> THE TASK
Set down, please, exactly the lines below that run from the line with "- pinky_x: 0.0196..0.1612" to the line with "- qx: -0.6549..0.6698", both lines included.

[Stored data entries]
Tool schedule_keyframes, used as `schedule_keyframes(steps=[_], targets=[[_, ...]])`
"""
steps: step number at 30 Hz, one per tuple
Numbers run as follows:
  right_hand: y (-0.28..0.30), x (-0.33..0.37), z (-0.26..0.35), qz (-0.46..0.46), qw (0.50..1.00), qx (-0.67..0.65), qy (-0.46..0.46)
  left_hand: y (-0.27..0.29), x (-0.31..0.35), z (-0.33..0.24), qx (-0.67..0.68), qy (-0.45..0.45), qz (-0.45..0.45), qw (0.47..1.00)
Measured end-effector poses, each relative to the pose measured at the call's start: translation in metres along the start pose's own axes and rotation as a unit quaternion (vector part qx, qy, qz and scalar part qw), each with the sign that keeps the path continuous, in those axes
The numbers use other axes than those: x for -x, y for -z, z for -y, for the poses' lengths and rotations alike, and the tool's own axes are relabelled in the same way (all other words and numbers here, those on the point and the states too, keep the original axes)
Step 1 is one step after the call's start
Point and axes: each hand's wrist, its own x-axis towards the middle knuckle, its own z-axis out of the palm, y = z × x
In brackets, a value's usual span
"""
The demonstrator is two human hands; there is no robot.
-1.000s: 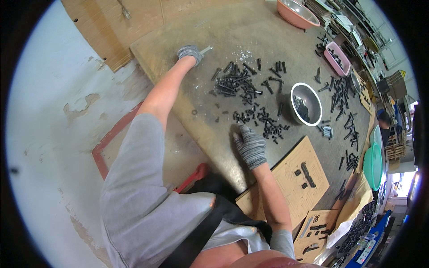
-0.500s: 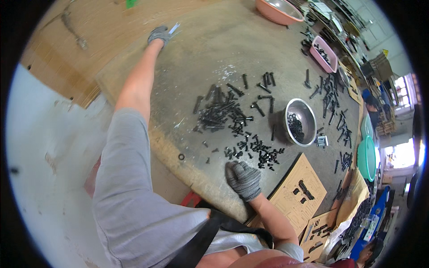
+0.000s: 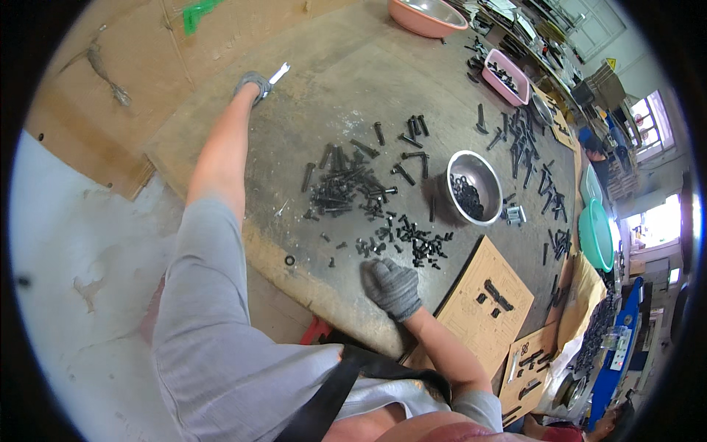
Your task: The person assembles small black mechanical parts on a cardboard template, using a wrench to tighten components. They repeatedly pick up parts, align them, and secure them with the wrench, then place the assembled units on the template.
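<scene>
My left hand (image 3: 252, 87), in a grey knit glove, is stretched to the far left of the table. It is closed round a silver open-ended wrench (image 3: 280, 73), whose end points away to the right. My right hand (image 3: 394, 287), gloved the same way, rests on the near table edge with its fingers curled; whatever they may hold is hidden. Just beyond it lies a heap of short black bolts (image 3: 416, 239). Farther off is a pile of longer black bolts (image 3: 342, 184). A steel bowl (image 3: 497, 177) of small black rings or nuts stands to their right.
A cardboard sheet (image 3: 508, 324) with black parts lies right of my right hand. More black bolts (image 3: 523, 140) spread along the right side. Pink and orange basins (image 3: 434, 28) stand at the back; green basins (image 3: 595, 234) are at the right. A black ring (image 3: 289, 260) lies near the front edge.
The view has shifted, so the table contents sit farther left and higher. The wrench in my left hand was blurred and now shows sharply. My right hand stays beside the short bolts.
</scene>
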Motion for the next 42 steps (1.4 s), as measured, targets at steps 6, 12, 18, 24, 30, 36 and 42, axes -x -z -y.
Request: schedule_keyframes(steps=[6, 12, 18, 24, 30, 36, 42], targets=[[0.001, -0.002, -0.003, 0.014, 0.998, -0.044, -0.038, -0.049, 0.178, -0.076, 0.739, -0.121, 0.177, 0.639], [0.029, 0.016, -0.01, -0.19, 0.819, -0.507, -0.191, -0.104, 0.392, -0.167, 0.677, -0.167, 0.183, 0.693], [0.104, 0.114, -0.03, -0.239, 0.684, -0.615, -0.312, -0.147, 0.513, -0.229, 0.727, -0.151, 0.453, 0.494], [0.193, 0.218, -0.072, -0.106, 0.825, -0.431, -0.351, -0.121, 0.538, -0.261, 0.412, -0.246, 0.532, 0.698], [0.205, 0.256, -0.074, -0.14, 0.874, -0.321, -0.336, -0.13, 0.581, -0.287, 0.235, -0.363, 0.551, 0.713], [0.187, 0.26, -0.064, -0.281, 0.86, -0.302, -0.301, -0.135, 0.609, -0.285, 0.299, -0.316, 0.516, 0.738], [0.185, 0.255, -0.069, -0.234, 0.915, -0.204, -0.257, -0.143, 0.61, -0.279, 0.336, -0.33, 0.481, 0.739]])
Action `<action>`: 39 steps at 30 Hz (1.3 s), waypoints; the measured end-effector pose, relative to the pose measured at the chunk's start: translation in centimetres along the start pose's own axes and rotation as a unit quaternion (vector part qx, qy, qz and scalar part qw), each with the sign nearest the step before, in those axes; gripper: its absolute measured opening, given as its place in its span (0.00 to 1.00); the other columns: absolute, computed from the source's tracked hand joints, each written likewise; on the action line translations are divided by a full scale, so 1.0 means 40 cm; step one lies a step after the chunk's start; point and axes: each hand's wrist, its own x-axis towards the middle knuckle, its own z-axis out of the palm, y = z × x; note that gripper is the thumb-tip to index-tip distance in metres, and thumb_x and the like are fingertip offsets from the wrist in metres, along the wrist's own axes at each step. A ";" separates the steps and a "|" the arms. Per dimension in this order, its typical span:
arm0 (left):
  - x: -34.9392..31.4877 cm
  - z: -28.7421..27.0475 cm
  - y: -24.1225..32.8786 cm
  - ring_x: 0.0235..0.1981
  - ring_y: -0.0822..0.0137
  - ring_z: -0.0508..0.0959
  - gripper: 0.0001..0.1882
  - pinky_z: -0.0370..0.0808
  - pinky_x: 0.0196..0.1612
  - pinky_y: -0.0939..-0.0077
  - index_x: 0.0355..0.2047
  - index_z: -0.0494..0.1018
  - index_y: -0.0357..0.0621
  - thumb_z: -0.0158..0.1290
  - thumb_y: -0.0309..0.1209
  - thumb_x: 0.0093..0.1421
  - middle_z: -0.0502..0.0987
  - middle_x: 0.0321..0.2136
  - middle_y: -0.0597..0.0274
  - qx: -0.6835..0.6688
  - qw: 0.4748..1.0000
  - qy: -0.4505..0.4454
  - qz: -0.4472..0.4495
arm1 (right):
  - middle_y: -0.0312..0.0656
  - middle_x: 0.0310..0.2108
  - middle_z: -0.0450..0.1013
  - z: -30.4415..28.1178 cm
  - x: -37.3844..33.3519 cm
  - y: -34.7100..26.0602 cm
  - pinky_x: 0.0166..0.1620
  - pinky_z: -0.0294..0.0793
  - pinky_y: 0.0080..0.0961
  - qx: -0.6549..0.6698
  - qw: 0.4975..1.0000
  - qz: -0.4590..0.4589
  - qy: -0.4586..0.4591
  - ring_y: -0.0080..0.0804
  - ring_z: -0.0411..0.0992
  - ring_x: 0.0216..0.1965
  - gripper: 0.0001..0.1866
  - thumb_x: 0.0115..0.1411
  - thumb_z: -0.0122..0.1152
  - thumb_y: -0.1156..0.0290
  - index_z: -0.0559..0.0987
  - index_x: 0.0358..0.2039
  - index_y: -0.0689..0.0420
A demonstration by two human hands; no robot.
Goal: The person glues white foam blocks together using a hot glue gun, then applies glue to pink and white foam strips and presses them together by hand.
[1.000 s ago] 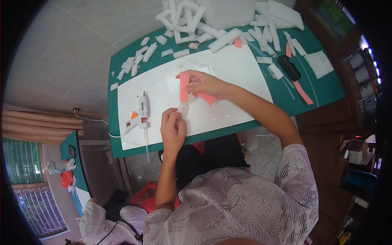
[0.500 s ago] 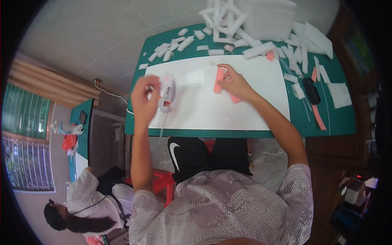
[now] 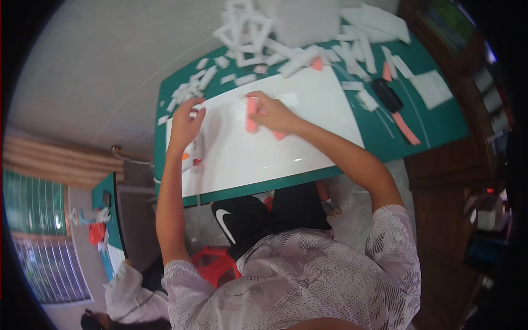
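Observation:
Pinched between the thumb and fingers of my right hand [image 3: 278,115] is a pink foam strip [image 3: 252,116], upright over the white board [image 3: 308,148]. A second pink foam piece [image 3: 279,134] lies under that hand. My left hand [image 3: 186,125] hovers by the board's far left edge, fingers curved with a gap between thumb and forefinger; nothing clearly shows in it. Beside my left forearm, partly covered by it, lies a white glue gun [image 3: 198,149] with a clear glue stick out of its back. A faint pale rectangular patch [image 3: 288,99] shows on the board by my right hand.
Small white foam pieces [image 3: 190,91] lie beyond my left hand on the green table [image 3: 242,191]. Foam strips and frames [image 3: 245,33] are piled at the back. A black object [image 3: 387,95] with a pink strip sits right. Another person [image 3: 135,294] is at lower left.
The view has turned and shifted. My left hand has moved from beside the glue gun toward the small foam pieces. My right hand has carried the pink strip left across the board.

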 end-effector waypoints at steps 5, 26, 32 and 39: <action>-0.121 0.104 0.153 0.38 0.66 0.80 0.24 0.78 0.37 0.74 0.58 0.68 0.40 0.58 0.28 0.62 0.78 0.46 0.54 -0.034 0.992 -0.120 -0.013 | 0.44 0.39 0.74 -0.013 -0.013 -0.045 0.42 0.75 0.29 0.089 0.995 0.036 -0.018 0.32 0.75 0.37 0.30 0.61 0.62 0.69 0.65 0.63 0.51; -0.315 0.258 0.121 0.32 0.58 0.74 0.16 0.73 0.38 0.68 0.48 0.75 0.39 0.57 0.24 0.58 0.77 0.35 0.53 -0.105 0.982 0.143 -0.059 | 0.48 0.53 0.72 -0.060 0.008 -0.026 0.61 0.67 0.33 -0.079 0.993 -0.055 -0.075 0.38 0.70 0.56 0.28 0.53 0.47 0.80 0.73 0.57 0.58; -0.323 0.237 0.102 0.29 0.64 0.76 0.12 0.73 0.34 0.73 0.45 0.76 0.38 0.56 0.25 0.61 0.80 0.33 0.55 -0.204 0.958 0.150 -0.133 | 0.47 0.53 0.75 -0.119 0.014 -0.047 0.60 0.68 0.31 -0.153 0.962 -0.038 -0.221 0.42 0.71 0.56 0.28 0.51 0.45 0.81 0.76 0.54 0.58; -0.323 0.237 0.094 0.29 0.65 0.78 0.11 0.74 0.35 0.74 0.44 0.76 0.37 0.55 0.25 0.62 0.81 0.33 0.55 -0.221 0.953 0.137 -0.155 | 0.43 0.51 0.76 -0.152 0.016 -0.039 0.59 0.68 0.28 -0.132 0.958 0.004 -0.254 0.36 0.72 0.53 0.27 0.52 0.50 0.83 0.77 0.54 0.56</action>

> RESPONSE TO THIS TASK
  - pinky_x: 0.0196..0.1612
  - pinky_y: -0.0939..-0.0077
  - index_x: 0.0355..0.2047
  - index_z: -0.0494..0.1018
  - index_y: -0.0357..0.0621
  - thumb_z: -0.0158..0.1290
  - thumb_y: -0.0309..0.1209
  - thumb_x: 0.0093..0.1421
  - middle_z: -0.0502..0.0987
  - middle_x: 0.0321..0.2136
  - middle_y: -0.0597..0.0274
  - qx: -0.6835..0.6688
  - qw: 0.4748..1.0000
  - qy: -0.4505..0.4454
  - qz: -0.4472..0.4495
arm1 (right):
  - middle_y: -0.0312..0.0656
  - middle_x: 0.0310..0.2108
  - middle_z: -0.0450..0.1013
  - z: -30.4415..28.1178 cm
  - x: -37.3844..33.3519 cm
  - y: -34.7100..26.0602 cm
  - pinky_x: 0.0166..0.1620
  - pinky_z: -0.0294..0.0793
  - pinky_y: 0.0080..0.0961
  - qx: -0.6549..0.6698

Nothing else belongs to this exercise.